## REQUIRED WORK
Look through the data below and count each line where the word "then" appears. Reply with the count alone.
[Start of section]
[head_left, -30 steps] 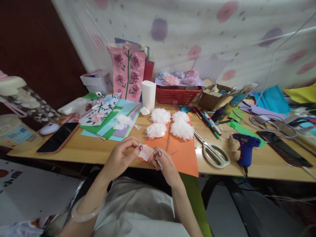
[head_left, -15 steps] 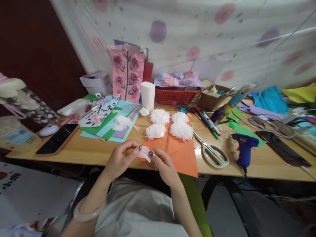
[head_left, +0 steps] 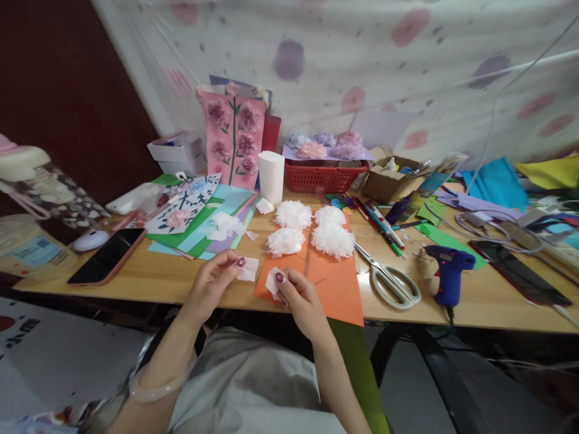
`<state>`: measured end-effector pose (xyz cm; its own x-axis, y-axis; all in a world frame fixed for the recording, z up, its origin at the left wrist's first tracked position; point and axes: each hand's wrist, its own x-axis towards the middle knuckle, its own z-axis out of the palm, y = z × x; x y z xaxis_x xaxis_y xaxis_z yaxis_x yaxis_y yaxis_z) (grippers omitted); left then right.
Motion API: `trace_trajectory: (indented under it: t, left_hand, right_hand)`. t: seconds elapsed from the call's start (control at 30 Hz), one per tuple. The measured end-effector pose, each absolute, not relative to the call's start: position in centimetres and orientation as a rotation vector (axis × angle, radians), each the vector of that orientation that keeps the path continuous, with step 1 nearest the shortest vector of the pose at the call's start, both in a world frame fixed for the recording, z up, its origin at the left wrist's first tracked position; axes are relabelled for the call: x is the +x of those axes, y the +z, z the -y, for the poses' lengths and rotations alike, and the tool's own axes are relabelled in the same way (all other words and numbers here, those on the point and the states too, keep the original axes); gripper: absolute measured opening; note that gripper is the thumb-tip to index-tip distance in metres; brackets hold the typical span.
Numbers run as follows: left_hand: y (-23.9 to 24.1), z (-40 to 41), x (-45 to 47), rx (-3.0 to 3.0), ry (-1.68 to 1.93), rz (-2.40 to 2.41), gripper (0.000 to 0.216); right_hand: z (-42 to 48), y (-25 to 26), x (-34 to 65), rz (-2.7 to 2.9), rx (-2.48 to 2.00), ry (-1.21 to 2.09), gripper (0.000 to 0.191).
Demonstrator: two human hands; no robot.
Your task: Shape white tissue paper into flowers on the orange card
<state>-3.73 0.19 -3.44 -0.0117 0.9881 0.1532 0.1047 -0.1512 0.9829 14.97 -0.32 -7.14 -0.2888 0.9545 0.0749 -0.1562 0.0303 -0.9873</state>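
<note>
Between the thumb and fingers of my left hand (head_left: 216,282) is a small white tissue paper piece (head_left: 249,269). A second bit of tissue paper (head_left: 272,282) is pinched in my right hand (head_left: 298,293), a short gap away from the first. Both hands hover over the table's front edge, the right one above an orange sheet (head_left: 337,289). Several fluffy white tissue flowers (head_left: 332,240) sit on the upper part of that sheet. A loose pile of white tissue (head_left: 224,225) lies on coloured paper to the left.
Scissors (head_left: 391,283) and a blue glue gun (head_left: 451,268) lie to the right, with markers (head_left: 384,226) behind. A white roll (head_left: 271,176) stands upright near a red basket (head_left: 323,176). At the left are a phone (head_left: 108,256) and a tumbler (head_left: 54,181).
My hands have drawn apart, the left one moving left. The tissue they held together is now in two separate pieces, one in each hand.
</note>
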Motion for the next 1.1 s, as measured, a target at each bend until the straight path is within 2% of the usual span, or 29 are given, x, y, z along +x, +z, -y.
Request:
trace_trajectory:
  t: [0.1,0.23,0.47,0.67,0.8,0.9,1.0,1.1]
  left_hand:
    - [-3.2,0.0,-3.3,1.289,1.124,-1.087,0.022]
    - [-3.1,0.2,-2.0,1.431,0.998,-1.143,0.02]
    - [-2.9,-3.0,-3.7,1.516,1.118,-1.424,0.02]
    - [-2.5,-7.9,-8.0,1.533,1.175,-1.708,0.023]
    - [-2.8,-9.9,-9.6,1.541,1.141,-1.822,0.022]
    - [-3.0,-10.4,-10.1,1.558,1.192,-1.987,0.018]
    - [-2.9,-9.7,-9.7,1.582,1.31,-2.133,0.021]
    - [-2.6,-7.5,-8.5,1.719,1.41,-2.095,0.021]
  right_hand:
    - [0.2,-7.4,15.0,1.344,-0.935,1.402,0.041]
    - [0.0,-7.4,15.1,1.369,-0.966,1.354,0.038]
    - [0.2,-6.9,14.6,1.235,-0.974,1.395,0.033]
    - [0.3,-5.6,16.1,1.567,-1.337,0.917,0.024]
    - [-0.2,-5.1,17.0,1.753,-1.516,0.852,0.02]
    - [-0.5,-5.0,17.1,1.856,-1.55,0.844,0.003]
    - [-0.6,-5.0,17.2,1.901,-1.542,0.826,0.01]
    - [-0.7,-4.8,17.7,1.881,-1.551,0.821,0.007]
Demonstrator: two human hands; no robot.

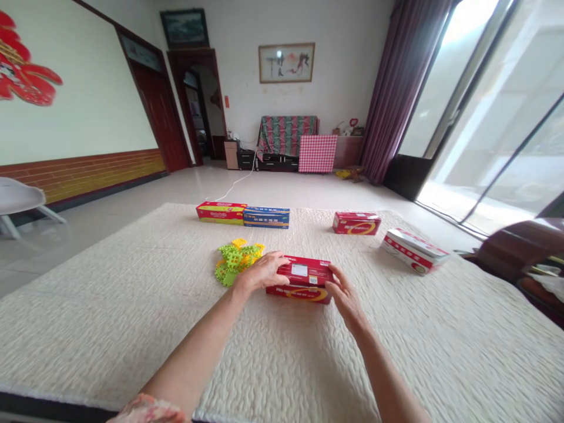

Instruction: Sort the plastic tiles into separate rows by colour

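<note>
From the head view, our left hand [263,271] and right hand [349,301] hold the near red box [304,283] between them, each grip closed on one end. It sits on the cream quilted cover [132,299], just beside green and yellow plastic pieces [233,258].

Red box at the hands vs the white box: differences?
The red box looks mostly red; the white box, mostly white.
The left hand and right hand are on the red box; neither touches the white box.
The red box sits nearly square to the view; the white box is angled.
Both are oblong.
</note>
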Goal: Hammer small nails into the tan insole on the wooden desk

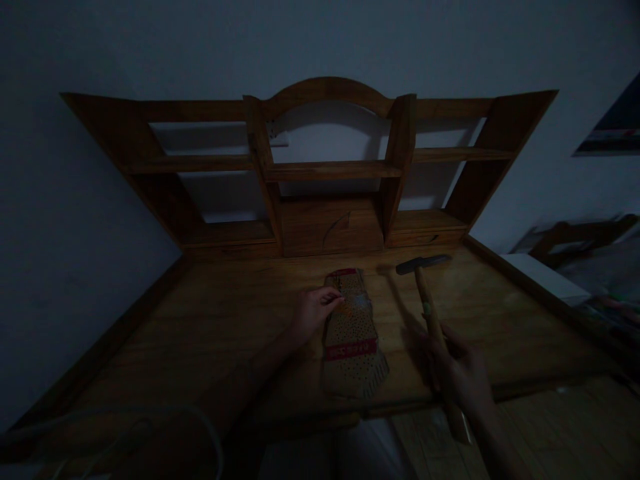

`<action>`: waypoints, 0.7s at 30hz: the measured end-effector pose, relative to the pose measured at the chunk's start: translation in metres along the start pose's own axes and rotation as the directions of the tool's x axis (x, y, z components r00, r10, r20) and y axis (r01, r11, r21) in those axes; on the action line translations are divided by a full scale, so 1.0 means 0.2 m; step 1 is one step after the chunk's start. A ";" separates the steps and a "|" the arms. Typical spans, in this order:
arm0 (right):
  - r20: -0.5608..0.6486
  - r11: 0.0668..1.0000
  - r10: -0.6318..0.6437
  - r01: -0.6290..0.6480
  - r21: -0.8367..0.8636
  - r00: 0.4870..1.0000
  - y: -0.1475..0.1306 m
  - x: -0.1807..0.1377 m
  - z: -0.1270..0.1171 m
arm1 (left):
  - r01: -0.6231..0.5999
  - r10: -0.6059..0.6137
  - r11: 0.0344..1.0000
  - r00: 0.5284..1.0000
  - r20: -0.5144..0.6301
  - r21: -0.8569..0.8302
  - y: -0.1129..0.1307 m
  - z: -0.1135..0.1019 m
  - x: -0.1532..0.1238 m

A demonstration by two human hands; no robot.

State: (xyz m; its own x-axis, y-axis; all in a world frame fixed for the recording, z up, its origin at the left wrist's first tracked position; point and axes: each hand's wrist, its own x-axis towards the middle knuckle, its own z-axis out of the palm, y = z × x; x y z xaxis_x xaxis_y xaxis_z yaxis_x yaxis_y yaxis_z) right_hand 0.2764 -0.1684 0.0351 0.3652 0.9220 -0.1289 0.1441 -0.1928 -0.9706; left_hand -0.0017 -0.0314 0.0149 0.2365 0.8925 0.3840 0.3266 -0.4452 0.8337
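Right hand (457, 373) sits closest to the camera, fingers wrapped around the wooden handle of a hammer (430, 300), low on the shaft. Handle runs up and away from the hand, slightly left; dark metal head at the far end, raised over the table (210, 320). Left hand (314, 310) further in, fingertips pinched together on the left edge of a flat cardboard packet (353, 333); whether they grip something small there, cannot tell in this light. Packet lies flat on the table between both hands, just left of the hammer shaft, not touching it. Packet: elongated, tan, dotted surface, red band across lower half, red at the top end, ragged bottom edge. Table: varnished wood, visible grain. Wooden hutch (325, 167) with arched centre and open shelves behind.
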 end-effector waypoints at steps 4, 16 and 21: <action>0.013 0.998 -0.042 0.043 -0.038 0.999 -0.01 -0.01 0.00 | -0.015 0.015 1.000 1.000 0.008 -0.023 -0.01 0.00 0.00; 0.313 0.941 -0.243 0.301 -0.152 0.918 -0.30 -0.32 0.09 | 0.009 -0.009 0.994 1.000 0.008 -0.113 0.03 0.00 0.02; 0.350 0.915 -0.241 0.332 -0.229 0.905 -0.28 -0.34 0.17 | 0.056 -0.050 0.988 0.998 0.044 -0.142 0.01 0.01 0.01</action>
State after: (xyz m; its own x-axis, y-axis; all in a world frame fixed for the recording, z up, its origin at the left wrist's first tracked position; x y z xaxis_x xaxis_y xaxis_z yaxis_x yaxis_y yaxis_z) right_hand 0.2115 -0.2081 0.0912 -0.0258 0.9986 0.0462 0.4641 0.0529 -0.8842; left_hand 0.0012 -0.0297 0.0163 0.2595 0.9097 0.3241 0.2060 -0.3800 0.9017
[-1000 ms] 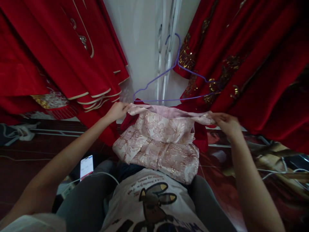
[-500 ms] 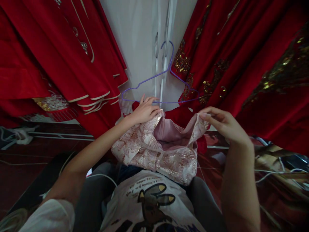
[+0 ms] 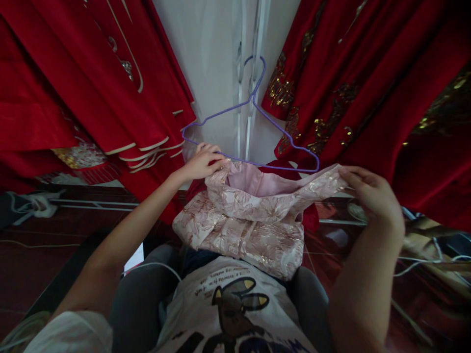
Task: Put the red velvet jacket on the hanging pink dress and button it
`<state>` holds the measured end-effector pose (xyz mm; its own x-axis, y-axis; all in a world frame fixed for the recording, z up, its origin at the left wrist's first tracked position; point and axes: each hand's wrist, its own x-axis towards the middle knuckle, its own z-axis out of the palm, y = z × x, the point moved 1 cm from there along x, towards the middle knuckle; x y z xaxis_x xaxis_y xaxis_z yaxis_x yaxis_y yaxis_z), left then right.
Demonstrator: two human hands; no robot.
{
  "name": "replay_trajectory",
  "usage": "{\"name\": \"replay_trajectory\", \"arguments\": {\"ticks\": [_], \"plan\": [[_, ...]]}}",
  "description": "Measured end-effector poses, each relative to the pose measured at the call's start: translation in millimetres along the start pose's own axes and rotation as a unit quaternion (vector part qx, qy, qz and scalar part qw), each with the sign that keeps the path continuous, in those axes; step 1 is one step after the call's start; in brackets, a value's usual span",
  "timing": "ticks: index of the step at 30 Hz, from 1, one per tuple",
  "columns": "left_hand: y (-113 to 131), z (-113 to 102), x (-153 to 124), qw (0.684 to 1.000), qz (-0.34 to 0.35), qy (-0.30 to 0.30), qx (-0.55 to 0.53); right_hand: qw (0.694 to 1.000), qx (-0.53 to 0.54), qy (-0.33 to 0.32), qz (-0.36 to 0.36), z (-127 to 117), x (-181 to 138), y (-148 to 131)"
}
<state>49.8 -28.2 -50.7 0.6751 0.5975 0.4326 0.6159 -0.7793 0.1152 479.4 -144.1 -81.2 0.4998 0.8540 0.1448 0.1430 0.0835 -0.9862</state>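
A pale pink and gold brocade garment [image 3: 243,235] lies bunched across my lap, its smooth pink lining [image 3: 250,179] showing at the open top edge. My left hand [image 3: 204,161] pinches the left end of that edge. The bottom bar of a purple hanger [image 3: 226,107] runs in at the left fingers; whether they grip it too I cannot tell. At the far right end of the edge, my right hand [image 3: 368,189] pinches a corner between thumb and fingers. The edge is stretched between both hands, just below the hanger, which stands tilted with its hook up.
Red garments with silver trim [image 3: 121,88] hang at the left, and others with gold sequins [image 3: 283,90] at the right. White cabinet doors [image 3: 217,59] stand behind. A metal rail [image 3: 99,203] runs low at the left. Cords and clutter [image 3: 427,250] lie at the right.
My hands have moved apart, the left one leftward and the right one rightward, pulling the garment's top edge wider. The hanger has tilted, its right end lower.
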Motion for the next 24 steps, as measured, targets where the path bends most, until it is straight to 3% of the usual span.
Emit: {"name": "replay_trajectory", "arguments": {"ticks": [15,21,24], "plan": [[12,2,-3,0.999,0.015,-0.001,0.049,0.988,-0.011,0.034,-0.15,28,-8,-27],[25,4,-2,0.997,0.014,-0.015,0.08,0.952,-0.095,0.045,-0.286,39,8,-55],[23,0,-5,0.996,0.011,-0.007,0.088,0.946,-0.124,0.061,-0.292,36,14,-52]]}}
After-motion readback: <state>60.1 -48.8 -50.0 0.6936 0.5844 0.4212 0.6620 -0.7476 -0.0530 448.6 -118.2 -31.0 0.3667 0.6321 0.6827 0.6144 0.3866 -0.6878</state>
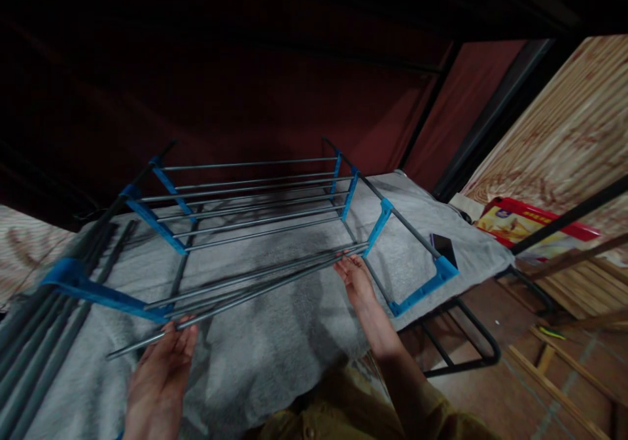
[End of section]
## RESULT OF THE EXERCISE
2